She and Kanda had been assigned a pas de deux from _Carmen —_ a romantically, sexually charged duet with tons of sharp, diamantine turns for Lenalee and slow, controlled prowling for Kanda. This assignment was was more or less a perfect fit for Kanda, a dance filled to the brim with broody, moody aggression and possession — complete with a cigarette to smoke.
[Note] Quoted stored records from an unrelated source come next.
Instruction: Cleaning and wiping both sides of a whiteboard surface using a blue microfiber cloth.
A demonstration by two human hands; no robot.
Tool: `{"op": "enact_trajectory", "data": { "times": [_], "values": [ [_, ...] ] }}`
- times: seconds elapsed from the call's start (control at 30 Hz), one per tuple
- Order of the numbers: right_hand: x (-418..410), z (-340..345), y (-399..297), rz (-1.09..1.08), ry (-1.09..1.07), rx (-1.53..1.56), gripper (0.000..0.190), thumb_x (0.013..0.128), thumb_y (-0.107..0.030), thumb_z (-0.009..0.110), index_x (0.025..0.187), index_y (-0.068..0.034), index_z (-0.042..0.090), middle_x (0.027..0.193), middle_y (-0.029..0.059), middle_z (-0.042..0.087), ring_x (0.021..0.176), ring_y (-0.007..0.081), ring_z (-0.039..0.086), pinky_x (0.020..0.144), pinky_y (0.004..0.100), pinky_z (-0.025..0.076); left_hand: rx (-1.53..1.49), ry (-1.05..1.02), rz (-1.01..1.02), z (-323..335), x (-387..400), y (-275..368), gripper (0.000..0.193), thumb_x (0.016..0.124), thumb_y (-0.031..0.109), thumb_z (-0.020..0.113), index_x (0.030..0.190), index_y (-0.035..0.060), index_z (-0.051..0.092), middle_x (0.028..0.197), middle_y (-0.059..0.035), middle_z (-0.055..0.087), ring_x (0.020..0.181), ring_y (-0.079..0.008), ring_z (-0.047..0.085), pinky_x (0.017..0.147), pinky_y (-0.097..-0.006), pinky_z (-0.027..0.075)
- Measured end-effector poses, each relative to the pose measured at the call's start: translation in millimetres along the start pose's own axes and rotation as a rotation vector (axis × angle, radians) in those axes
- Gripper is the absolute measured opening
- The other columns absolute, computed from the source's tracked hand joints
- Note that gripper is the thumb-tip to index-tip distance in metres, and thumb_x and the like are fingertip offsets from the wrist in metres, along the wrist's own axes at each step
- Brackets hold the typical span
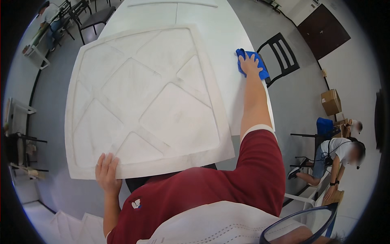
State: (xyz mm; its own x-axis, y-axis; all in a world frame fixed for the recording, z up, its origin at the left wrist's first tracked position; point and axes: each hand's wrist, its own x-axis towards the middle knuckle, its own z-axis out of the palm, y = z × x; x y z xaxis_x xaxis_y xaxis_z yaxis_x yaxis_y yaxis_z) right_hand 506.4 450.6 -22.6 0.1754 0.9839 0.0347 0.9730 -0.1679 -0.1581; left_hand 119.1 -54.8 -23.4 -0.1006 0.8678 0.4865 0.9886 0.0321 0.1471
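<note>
A large, pale, square panel with molded diagonal ridges [122,82] lies over a white table [213,27], its near edge close to my body. My left hand [108,170] rests on the panel's near left corner, fingers on its upper face; whether the thumb grips beneath is hidden. Off to the right, my right hand [250,64] presses with spread fingers on a crumpled blue cloth [264,73] at the table's right edge. Faint grey smudges mark the panel's surface.
A black chair [281,55] stands against the table's right side, and another chair [97,18] is beyond its far left. Co-workers are at the right [338,149] and far left [51,15]. A cardboard box [331,102] sits by the right wall.
</note>
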Motion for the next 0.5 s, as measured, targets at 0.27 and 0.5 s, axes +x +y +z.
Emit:
{"op": "enact_trajectory", "data": {
  "times": [0.27,0.5],
  "values": [
    [-20,-5,19,-0.132,-0.047,-0.074,0.059,0.087,-0.053,0.033,0.138,-0.023,0.03,0.147,0.0053,0.015,0.135,0.0292,0.014,0.102,0.0622,0.011,0.007,0.001,0.011,2,7,3,0.024,0.074,0.007,0.056,0.097,0.0048,0.061,0.109,-0.0121,0.059,0.104,-0.0368,0.053,0.085,-0.0419,0.043],
    [-92,-5,41,-0.265,-0.056,-0.104,0.061,0.086,-0.053,0.034,0.137,-0.02,0.033,0.148,0.0049,0.014,0.135,0.0287,0.013,0.102,0.0613,0.012,0.009,0.035,0.003,1,2,3,0.028,0.072,0.005,0.056,0.099,0.006,0.062,0.111,-0.0103,0.059,0.107,-0.0348,0.052,0.085,-0.0403,0.043]
  ]
}}
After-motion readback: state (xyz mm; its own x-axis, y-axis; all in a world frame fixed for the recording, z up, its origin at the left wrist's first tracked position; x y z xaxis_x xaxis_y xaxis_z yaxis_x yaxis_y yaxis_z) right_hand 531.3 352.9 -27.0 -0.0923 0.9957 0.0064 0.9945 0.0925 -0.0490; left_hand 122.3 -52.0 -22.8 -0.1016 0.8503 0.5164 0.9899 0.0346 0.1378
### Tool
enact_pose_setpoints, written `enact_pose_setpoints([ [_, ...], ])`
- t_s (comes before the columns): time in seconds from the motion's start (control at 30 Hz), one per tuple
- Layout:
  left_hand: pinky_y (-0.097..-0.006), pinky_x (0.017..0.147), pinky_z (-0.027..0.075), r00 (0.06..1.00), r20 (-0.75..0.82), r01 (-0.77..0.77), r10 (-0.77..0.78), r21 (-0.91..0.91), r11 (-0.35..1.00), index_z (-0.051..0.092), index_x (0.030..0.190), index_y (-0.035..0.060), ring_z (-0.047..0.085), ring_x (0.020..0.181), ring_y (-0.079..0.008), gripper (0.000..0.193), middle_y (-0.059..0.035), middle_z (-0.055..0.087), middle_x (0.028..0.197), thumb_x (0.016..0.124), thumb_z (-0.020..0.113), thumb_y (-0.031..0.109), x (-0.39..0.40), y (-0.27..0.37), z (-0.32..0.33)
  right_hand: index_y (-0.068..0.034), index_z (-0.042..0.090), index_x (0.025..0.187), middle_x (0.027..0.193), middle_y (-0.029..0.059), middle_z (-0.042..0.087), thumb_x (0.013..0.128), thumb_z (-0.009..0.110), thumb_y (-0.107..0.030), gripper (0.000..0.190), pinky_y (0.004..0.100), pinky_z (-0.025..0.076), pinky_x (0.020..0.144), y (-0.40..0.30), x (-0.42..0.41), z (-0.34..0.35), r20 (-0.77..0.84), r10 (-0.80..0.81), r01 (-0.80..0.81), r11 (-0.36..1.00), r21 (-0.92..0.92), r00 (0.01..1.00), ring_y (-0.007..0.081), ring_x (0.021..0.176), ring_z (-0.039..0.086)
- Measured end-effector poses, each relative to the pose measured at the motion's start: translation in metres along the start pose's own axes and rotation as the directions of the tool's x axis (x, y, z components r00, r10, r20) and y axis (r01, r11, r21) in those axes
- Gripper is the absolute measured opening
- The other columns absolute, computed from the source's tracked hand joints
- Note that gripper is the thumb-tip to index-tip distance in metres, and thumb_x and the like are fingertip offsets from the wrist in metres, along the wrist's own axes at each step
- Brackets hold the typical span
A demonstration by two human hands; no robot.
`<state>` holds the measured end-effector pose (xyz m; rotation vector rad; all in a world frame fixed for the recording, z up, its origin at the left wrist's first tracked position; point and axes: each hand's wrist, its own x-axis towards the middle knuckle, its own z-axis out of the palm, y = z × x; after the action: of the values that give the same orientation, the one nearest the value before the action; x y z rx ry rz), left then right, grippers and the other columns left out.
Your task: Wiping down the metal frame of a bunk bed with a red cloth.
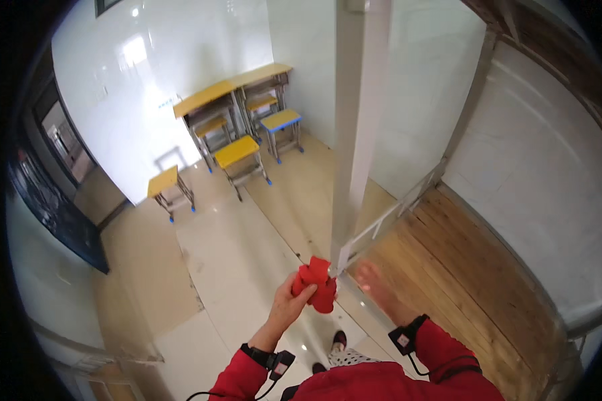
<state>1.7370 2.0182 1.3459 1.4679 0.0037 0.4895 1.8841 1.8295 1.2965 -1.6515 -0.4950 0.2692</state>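
Observation:
A crumpled red cloth (323, 290) is gripped between the thumb and fingers of my left hand (287, 302). The cloth is close to the lower end of a pale metal bed post (353, 190); whether they touch I cannot tell. To the right of that post, over the wooden bed boards (446, 260), is my right hand (368, 277). It is blurred by motion, and its finger posture is unclear. Both wrists wear black straps with small boxes and cables.
Two school desks (231, 86) stand along the far wall, with yellow-topped stools (237, 151) around them. Another stool (163, 182) is farther left. At the left is a dark open door (57, 210). My shoes (339, 338) are on the tiled floor.

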Motion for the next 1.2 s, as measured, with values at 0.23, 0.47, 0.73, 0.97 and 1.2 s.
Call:
enact_pose_setpoints([
  [0.23, -0.0265, 0.086, 0.038, 0.795, -0.093, -0.584, 0.599, 0.15, 0.798, 0.038, 0.118, -0.0032, 0.048, 0.101, -0.0148, 0.049, -0.011, 0.049, 0.111, 0.075, 0.059, 0.005, 0.092, 0.191, 0.018, -0.008, 0.044, 0.117, 0.109, 0.0072, 0.051, 0.086, 0.04, -0.039, 0.044, 0.0303, 0.035, 0.084, -0.115, 0.078, 0.018, -0.142, -0.222, 0.244, 0.956, 0.165, 0.965, 0.0155, 0.101, 0.045],
  [0.47, -0.0271, 0.08, 0.04, 0.899, -0.023, -0.424, 0.437, -0.289, 0.858, 0.036, 0.116, 0.0026, 0.048, 0.088, -0.0125, 0.045, -0.0026, 0.049, 0.096, 0.077, 0.058, 0.01, 0.189, 0.185, 0.065, 0.002, 0.041, 0.119, 0.116, 0.012, 0.047, 0.085, 0.041, -0.044, 0.058, 0.0274, 0.031, 0.09, -0.1, 0.116, 0.023, -0.186, -0.005, 0.069, 0.937, 0.342, 0.983, 0.0199, 0.106, 0.043],
  [0.73, -0.0296, 0.093, 0.031, 0.954, 0.087, -0.282, 0.287, -0.066, 0.957, 0.023, 0.127, 0.001, 0.038, 0.109, -0.0158, 0.072, -0.0066, 0.041, 0.116, 0.072, 0.064, 0.021, 0.18, 0.029, 0.063, -0.004, 0.047, 0.11, 0.102, 0.008, 0.052, 0.081, 0.039, -0.051, 0.056, 0.0334, 0.04, 0.077, -0.03, 0.181, 0.009, -0.284, -0.287, 0.403, 0.703, 0.585, 0.915, 0.0196, 0.088, 0.05],
  [0.97, -0.0312, 0.09, 0.035, 0.914, 0.118, -0.383, 0.388, -0.065, 0.922, 0.026, 0.125, 0.0001, 0.044, 0.105, -0.0176, 0.072, -0.0097, 0.044, 0.115, 0.068, 0.069, 0.017, 0.211, 0.09, 0.059, -0.002, 0.047, 0.109, 0.097, 0.0105, 0.052, 0.084, 0.037, -0.044, 0.05, 0.0309, 0.039, 0.075, -0.057, 0.18, 0.011, -0.401, -0.117, 0.324, 0.804, 0.499, 0.908, 0.019, 0.084, 0.05],
  [1.2, -0.0293, 0.078, 0.041, 0.667, -0.029, -0.74, 0.745, -0.137, 0.658, 0.034, 0.111, 0.001, 0.052, 0.088, -0.0171, 0.057, -0.0108, 0.052, 0.097, 0.069, 0.069, 0.015, 0.253, 0.309, 0.074, 0.004, 0.057, 0.091, 0.089, 0.0142, 0.057, 0.084, 0.038, -0.038, 0.047, 0.0299, 0.037, 0.078, -0.1, 0.149, 0.03, -0.67, 0.066, 0.092, 0.976, 0.197, 0.739, 0.0241, 0.084, 0.05],
])
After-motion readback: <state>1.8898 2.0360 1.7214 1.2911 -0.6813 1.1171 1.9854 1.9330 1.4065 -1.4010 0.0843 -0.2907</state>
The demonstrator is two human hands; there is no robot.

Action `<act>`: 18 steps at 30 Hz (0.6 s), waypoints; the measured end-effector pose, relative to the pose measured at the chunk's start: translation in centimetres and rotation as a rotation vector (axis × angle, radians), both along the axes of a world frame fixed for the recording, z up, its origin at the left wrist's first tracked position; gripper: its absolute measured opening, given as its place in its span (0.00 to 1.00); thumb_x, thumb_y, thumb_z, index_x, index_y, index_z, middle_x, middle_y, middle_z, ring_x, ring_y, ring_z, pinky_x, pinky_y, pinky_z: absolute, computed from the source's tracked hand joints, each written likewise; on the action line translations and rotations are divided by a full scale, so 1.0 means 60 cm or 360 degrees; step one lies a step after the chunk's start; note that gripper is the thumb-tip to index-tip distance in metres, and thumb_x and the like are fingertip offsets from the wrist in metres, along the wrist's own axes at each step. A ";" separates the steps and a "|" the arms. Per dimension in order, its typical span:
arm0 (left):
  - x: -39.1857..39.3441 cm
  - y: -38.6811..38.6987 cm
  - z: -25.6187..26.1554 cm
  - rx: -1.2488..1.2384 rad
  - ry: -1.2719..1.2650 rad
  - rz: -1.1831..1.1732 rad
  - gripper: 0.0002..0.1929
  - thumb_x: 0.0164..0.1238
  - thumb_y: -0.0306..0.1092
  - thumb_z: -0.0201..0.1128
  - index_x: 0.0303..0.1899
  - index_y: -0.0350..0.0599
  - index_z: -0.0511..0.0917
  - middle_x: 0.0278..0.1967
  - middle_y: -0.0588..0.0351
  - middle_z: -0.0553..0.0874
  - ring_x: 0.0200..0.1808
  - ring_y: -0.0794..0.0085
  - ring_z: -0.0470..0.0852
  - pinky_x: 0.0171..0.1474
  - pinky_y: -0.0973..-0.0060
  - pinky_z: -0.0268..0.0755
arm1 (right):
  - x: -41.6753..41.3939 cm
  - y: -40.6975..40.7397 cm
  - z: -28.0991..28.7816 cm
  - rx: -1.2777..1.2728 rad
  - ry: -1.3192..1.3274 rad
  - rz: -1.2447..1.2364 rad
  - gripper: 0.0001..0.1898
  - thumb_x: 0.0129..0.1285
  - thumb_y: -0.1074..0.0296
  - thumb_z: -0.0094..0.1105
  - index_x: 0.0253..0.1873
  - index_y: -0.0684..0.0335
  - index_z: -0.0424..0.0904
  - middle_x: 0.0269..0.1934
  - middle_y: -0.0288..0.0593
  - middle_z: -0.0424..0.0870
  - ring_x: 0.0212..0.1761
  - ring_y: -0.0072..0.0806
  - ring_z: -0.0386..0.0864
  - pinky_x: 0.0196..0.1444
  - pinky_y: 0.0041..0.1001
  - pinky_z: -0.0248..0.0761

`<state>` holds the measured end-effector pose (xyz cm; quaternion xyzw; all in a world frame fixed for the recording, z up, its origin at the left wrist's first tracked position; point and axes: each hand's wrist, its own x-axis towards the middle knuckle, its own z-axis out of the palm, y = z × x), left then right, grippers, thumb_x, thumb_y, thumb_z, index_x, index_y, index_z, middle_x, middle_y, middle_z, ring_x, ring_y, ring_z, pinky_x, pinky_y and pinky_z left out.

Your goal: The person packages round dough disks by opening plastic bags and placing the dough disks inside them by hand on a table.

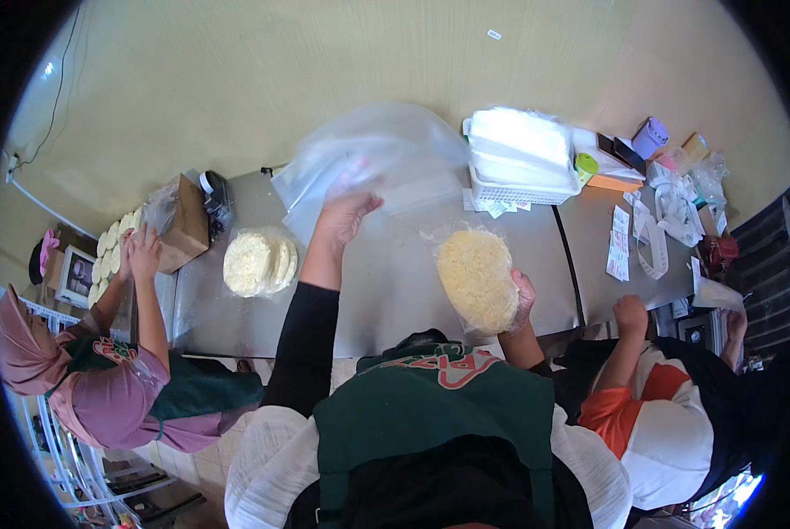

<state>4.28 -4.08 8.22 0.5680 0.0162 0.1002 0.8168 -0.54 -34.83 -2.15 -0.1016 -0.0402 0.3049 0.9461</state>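
Note:
My right hand [523, 297] grips the right edge of a clear plastic bag of pale yellow, flat round food pieces [477, 281], held up over the metal table [382, 284]. Raised at the centre left, my left hand [350, 215] has its fingers curled at a clear plastic sheet or bag [395, 152], which is blurred; whether the fingers grip it cannot be told. Left of that arm, a stack of cream-coloured round flat pieces in clear plastic [259, 262] lies on the table.
A white basket [524, 192] holds white plastic bags [520, 145]. A cardboard box [190, 225] stands at the left. Printed strips [618, 244] lie at the right beside white tape [653, 258]. Co-workers stand on both sides, one [110, 397] left, one [666, 423] right.

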 end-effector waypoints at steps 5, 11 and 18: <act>0.036 0.070 -0.077 0.1951 -0.0202 0.0624 0.34 0.42 0.09 0.49 0.60 0.33 0.67 0.61 0.40 0.68 0.63 0.49 0.67 0.62 0.65 0.68 | 0.007 0.028 0.009 0.0010 0.0067 0.0131 0.35 0.61 0.52 0.51 0.68 0.68 0.58 0.62 0.58 0.68 0.60 0.51 0.72 0.61 0.47 0.67; 0.005 0.052 -0.142 0.2076 -0.0262 0.0392 0.25 0.44 0.09 0.48 0.50 0.30 0.72 0.60 0.34 0.69 0.62 0.42 0.67 0.65 0.64 0.61 | -0.009 0.084 0.031 0.0036 0.0187 0.0350 0.35 0.61 0.50 0.52 0.67 0.68 0.59 0.62 0.59 0.69 0.60 0.51 0.72 0.61 0.47 0.67; -0.067 0.073 -0.215 0.2481 0.0086 0.0079 0.16 0.46 0.14 0.48 0.39 0.32 0.76 0.57 0.32 0.71 0.59 0.44 0.71 0.59 0.67 0.69 | -0.021 0.164 -0.030 0.0081 0.0466 0.0735 0.32 0.61 0.53 0.55 0.63 0.71 0.64 0.58 0.60 0.73 0.57 0.50 0.75 0.60 0.47 0.68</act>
 _“Carmen_ , huh. That's some pretty spicy stuff,” Allen said, lifting his brows suggestively. Lenalee nodded, intent.

“Cross started coaching us through the movements. I thought it'd be embarrassing, but honestly, it's a lot of fun. A lot of acting.”

“I'll bet,” Allen said, running through what he remembered of the choreography in his head. He tried to imagine it, Kanda yanking Lenalee into his arms, Lenalee sinking down between his strong legs. “So, are you, uh, feeling the flames of passion?”

“Oh my _God."_ Lenalee smacked Allen on the back, and Allen snorted. “Kanda... he's like a brother to me, God. Of course I don't— I don't actually find anything _sexy_ about dancing with him. It's— it's work. It just feels like we're working.”

“I suppose that's only natural,” Allen said. Inside, he was thinking of Link, the way Link's hands had felt on Allen's waist, his breath hot against Allen's ear. How it hadn't felt like work. Hadn't felt like rehearsal.

Twisting in Kanda's arms, gorgeous, savage Kanda— well. He didn't think that would feel much like work either.

“Enough shop talk, though,” Lenalee said. “It's getting late, and I could use dinner.”

“Then let's do dinner,” Allen answered easily. Lenalee's eyes lit up.

“That sounds lovely,” she said. She reached into the pocket of her sweater with eager fingers, fumbling for her phone. “I'll invite Lavi.”

“Assuming he's free.”

“I can't imagine any other engagements he might have on a Tuesday night.”

“I don't know, I feel like jerking off consumes a lot of his time,” Allen shrugged. “Or maybe he's putting the finishing touches on his stamp collection.”

“Lavi doesn't collect stamps,” Lenalee answered, breezy.

“Wow, you're really just going to let that jerk-off comment slide?”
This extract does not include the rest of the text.